Com'è cambiata la spesa alimentare degli italiani? Quali trend? Risponde la nuova edizione dell’Osservatorio Immagino Nielsen GS1 Italy

Più proteine (+1,5%) e meno carboidrati (-2,1%), nonché zuccheri semplici (-3,0%); rallenta la crescita delle fibre (+0,3%) e continua con moderazione quella dei grassi (+0,6%). Questi i nuovi equilibri nutrizionali presenti nel carrello degli italiani secondo la nuova edizione dell’Osservatorio Immagino Nielsen GS1 Italy, riferita al 2019.

 

 

Metodologia. Utilizzando il codice a barre GS1 per identificare circa 112mila prodotti e incrociando le informazioni rilevate sulle etichette dal servizio Immagino di GS1 Italy con i dati Nielsen sul venduto in gdo, l’Osservatorio Immagino individua ogni anno i trend di consumo emergenti, misurandone la diffusione negli assortimenti, la copertura nelle famiglie acquirenti e l’impatto sulle vendite.

Guardando all'apporto energetico medio, si registra un lieve calo rispetto all’anno precedente (-0,5%), espandendo il fenomeno di riduzione già visto nel 2018 (-0,1%). Il taglio delle calorie è dovuto, principalmente, ai minori consumi di olio di semi (da frittura, mais, arachidi), di zucchero, di tonno sott’olio, di patate, di riso bianco, di tavolette e barrette di cioccolato e di gelati in vaschetta. Una riduzione che non è stata compensata dal maggior apporto calorico di categorie che invece aumentano, come uova di gallina, olio extravergine di oliva, prodotti di pasticceria, birre alcoliche, creme spalmabili dolci e biscotti integrali/multicereali.

PERCHÉ CALANO CARBOIDRATI E ZUCCHERI SEMPLICI

L’arretramento dei carboidrati è stato la conseguenza del minor consumo di zucchero come ingrediente base, di riso bianco, di pasta di semola, di patate, di nettari e simili.
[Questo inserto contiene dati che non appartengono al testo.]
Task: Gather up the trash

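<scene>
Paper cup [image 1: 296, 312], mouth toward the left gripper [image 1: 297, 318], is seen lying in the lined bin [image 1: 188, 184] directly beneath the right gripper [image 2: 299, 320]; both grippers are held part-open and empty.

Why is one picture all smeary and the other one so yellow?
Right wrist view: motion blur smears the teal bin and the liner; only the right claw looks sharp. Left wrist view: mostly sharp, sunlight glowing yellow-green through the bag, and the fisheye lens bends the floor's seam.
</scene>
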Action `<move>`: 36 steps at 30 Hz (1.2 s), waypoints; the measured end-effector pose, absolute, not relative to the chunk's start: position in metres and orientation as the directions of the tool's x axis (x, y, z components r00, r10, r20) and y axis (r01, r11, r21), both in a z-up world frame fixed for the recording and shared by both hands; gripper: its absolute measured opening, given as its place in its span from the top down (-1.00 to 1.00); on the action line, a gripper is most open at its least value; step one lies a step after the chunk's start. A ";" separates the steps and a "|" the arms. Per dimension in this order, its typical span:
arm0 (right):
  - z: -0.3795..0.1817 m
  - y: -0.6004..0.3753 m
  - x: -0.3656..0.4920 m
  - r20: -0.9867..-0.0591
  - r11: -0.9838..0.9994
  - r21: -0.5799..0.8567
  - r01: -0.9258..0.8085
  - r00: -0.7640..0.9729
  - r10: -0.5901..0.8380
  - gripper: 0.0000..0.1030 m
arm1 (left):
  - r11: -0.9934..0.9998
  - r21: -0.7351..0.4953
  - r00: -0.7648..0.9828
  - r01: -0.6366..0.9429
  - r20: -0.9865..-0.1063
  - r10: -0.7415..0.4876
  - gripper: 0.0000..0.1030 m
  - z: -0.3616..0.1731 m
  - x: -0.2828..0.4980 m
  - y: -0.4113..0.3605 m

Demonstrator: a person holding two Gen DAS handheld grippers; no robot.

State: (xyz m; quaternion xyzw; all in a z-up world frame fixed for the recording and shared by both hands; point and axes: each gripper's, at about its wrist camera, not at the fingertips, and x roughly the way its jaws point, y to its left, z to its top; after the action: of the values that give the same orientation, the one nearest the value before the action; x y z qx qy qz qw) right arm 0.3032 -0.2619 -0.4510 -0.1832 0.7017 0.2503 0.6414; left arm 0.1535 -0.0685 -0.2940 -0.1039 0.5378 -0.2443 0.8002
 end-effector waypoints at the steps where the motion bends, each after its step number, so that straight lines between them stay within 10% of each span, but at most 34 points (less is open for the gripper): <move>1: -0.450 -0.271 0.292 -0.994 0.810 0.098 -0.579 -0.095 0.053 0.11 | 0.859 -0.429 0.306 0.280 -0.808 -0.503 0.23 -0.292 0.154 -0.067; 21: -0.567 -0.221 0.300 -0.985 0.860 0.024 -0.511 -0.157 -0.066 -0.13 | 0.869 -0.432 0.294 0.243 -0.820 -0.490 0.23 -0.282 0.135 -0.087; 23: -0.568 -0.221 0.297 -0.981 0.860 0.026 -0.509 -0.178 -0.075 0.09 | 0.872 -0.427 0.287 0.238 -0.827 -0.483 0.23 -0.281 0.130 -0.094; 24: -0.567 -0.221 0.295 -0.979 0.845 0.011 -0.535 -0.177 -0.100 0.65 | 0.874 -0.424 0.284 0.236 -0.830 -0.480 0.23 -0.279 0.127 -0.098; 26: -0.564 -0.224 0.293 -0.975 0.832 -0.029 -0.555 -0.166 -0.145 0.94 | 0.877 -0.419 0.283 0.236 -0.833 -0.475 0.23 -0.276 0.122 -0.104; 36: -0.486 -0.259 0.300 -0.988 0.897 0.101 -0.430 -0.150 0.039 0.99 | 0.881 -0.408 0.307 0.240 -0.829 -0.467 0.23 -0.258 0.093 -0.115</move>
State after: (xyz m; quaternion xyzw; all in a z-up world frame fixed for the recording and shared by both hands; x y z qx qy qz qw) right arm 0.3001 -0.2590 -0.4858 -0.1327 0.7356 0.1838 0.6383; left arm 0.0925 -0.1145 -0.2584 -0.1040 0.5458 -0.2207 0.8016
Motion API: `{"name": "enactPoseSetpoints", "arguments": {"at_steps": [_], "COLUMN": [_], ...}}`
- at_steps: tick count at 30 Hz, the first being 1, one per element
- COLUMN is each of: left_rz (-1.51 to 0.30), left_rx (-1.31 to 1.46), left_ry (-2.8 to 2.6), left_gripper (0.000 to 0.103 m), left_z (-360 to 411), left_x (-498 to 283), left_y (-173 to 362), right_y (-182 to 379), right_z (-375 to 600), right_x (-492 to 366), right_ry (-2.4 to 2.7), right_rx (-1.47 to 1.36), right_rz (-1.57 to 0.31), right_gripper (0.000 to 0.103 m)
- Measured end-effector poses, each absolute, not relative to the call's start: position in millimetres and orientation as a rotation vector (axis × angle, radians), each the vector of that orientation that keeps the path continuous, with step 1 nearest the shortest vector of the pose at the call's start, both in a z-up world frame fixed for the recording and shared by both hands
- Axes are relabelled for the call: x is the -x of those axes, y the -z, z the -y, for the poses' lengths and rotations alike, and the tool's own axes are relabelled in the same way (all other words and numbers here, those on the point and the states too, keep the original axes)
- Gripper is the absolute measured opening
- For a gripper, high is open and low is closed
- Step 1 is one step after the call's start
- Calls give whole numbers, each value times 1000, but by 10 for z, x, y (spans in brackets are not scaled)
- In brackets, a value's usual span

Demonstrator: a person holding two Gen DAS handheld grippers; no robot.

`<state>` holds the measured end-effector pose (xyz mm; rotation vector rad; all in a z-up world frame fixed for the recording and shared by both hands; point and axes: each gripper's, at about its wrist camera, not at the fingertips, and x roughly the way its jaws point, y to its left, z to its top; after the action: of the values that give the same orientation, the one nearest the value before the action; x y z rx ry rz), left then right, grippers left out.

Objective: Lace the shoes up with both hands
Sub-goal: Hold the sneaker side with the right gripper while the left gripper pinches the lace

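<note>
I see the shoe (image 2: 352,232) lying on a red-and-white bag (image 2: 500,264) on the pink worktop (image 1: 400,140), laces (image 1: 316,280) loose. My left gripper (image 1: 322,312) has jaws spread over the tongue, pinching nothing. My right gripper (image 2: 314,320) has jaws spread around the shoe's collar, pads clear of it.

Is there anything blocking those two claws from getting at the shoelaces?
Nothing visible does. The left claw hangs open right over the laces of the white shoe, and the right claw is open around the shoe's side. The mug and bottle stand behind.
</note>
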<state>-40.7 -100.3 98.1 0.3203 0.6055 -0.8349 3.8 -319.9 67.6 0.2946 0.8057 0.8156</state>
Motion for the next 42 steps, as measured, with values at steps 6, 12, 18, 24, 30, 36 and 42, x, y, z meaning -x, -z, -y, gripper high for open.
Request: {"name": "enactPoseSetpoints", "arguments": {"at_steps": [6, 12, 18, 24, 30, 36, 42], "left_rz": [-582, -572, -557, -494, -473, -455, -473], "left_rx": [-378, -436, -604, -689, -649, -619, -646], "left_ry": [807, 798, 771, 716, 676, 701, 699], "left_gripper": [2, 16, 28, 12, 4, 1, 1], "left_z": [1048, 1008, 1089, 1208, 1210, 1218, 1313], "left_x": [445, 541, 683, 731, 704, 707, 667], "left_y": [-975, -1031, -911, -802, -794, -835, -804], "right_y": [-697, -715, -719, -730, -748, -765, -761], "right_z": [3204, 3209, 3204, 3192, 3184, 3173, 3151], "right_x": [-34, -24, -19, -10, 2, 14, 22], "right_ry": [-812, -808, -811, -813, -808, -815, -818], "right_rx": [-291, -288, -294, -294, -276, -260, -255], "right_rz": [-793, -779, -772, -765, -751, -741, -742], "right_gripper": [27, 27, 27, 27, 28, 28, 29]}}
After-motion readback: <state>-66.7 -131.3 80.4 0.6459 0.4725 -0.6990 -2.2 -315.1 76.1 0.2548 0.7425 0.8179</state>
Invece la contrazione degli zuccheri è stata dettata dal minor consumo non solo di zucchero come ingrediente base e di succhi, nettari e spremute di frutta, ma anche di gelati in vaschette, di aranciata e di altre bevande gassate, e di tavolette di cioccolato.

PERCHÉ AUMENTANO LE PROTEINE

L’aumento dell’apporto proteico dei cibi acquistati nel 2019 è dovuto ai maggiori consumi di alcuni prodotti, dove la componente di gusto e gratificazione si è integrata a quella di salutismo, come uova di gallina, mozzarelle di latte vaccino, affettati (come prosciutto cotto, bresaola e arrosti), formaggio grana, carni bovine (hamburger), farine di grano tenero, carne avicunicola, creme spalmabili, yogurt magro, biscotti integrali/multicereali e frutta secca senza guscio.

IL PRODOTTO-TIPO DEGLI ITALIANI

Alla luce di questi trend, il metaprodotto Immagino del 2019 è risultato composto al 20,2% dai carboidrati (di cui l’8,0% è fatto di zuccheri), all’8,7% dai grassi (per il 2,9% si tratta di grassi saturi), al 6,4% dalle proteine e al 2,0% dalle fibre, per un apporto energetico di 180,8 calorie per 100 g/100 ml di prodotto.